Frequently asked questions
How do you recognise a genuine Haussmann building in Paris?
A genuine Haussmann building (constructed between 1853 and 1870) is recognisable by its limestone ashlar facade, continuous balconies on the 2nd and 5th floors, decreasing ceiling heights from the 1st to the 6th floor, an inner courtyard, and a zinc roof at 45 degrees. The facade follows strict street alignment and features a symmetrical composition with cornices and mouldings. Post-Haussmann buildings (1880-1910) adopt these codes with greater decorative freedom.
What is the average price of a Haussmann apartment in Paris in 2026?
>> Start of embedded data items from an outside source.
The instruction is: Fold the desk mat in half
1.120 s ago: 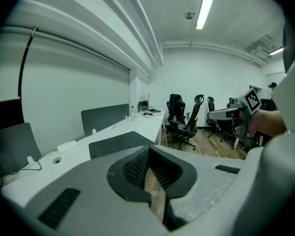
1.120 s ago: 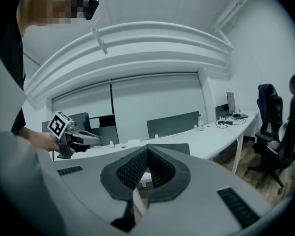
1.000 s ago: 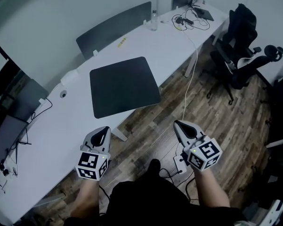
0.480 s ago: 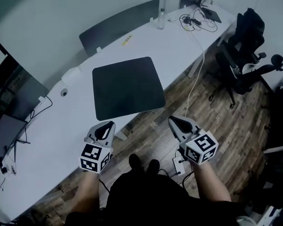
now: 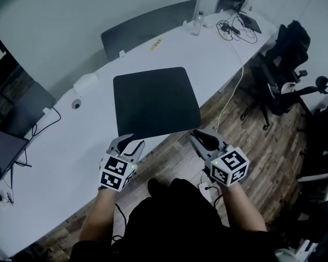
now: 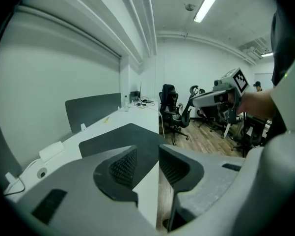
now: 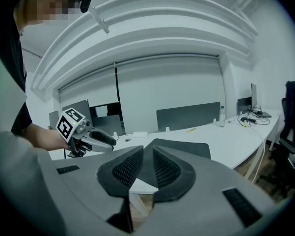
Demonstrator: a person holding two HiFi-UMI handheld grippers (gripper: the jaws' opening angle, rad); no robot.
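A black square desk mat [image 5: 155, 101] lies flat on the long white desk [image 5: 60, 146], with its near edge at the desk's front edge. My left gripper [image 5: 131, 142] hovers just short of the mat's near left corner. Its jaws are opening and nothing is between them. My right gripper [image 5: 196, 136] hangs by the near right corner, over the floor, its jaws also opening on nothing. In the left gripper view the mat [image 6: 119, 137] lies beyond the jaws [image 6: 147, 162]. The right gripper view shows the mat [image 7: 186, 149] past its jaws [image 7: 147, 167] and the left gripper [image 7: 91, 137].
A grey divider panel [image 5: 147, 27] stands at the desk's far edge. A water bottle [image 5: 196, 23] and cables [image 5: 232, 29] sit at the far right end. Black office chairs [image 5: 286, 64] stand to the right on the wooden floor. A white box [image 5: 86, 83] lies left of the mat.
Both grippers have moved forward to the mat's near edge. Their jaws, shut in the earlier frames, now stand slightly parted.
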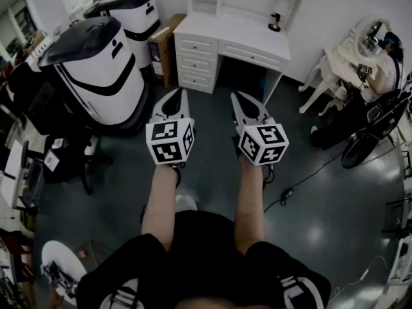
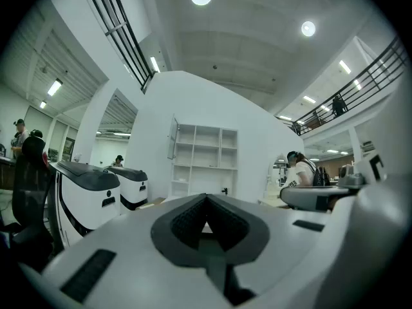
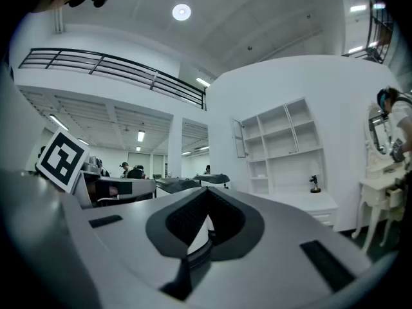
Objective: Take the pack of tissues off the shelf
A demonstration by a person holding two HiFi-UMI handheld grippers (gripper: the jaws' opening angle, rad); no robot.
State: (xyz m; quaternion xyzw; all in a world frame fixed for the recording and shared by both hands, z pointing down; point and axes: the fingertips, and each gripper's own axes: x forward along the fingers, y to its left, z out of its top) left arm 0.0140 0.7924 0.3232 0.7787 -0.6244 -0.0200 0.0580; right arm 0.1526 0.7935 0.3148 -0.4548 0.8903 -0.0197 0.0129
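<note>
Tissue pack: can't pick it out. The shelf is far off in both gripper views, its cubbies pale and too small to read. In the head view the frame's top edge cuts off all but the shelf's lowest part, just above the counter. Which cubby holds the pack, I can't tell. One small dark figure stands toward the counter's right end, shape unclear.

Left gripper: jaws closed tip to tip, nothing between them. Right gripper: same story, jaws together and empty. Both are held out side by side over the dark floor, well short of the counter and pointing toward it.

Room ahead: open floor runs straight to the counter's drawers and the dark knee gap beside them. The left edge is tight. A big white-and-black machine stands near the left gripper, with a second one behind it. A cardboard box stands between that one and the drawers.

On the right, a cable snakes across the floor. A seated person at a white dressing table is partly cut by the frame edge. A black chair sits low left, mostly in shadow.
</note>
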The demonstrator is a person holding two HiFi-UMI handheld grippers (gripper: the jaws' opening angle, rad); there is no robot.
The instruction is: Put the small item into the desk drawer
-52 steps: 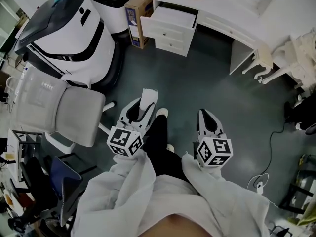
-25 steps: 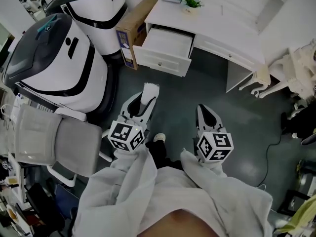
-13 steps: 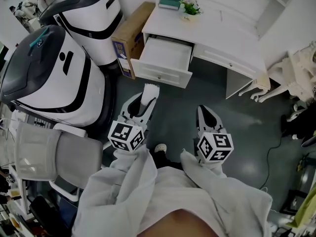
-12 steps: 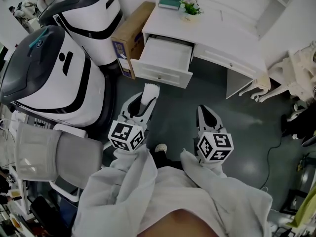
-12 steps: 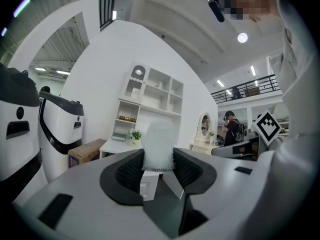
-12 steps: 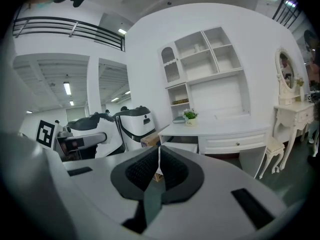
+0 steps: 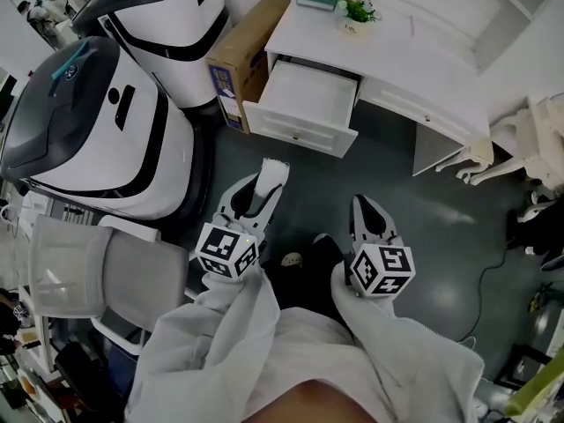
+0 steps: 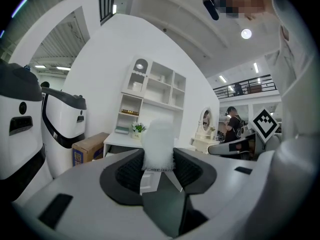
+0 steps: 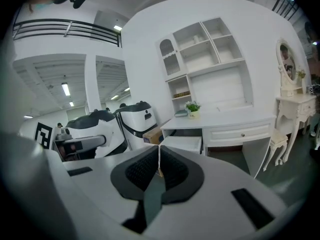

In 2026, a Haussmann apartment in Paris trades between 10,000 and 18,000 euros/m2 depending on the arrondissement, floor level and condition. The most sought-after addresses (6th, 7th, 8th arrondissements) regularly exceed 15,000 euros/m2 for properties in good condition on the noble floor. The 'Haussmann premium' represents 10 to 20% more than an equivalent property in a modern building in the same neighbourhood.
Which arrondissements in Paris have the most Haussmann buildings?
The most densely Haussmann arrondissements are the 8th (around Boulevard Haussmann and Avenue de Friedland), the 9th (Grands Boulevards, Nouvelle Athenes), the 16th (Avenue Kleber, Victor Hugo), the 17th (Plaine Monceau) and the 6th (Boulevard Saint-Germain). The 7th and 1st also have very fine examples, particularly along Rue de Rivoli and around the Invalides.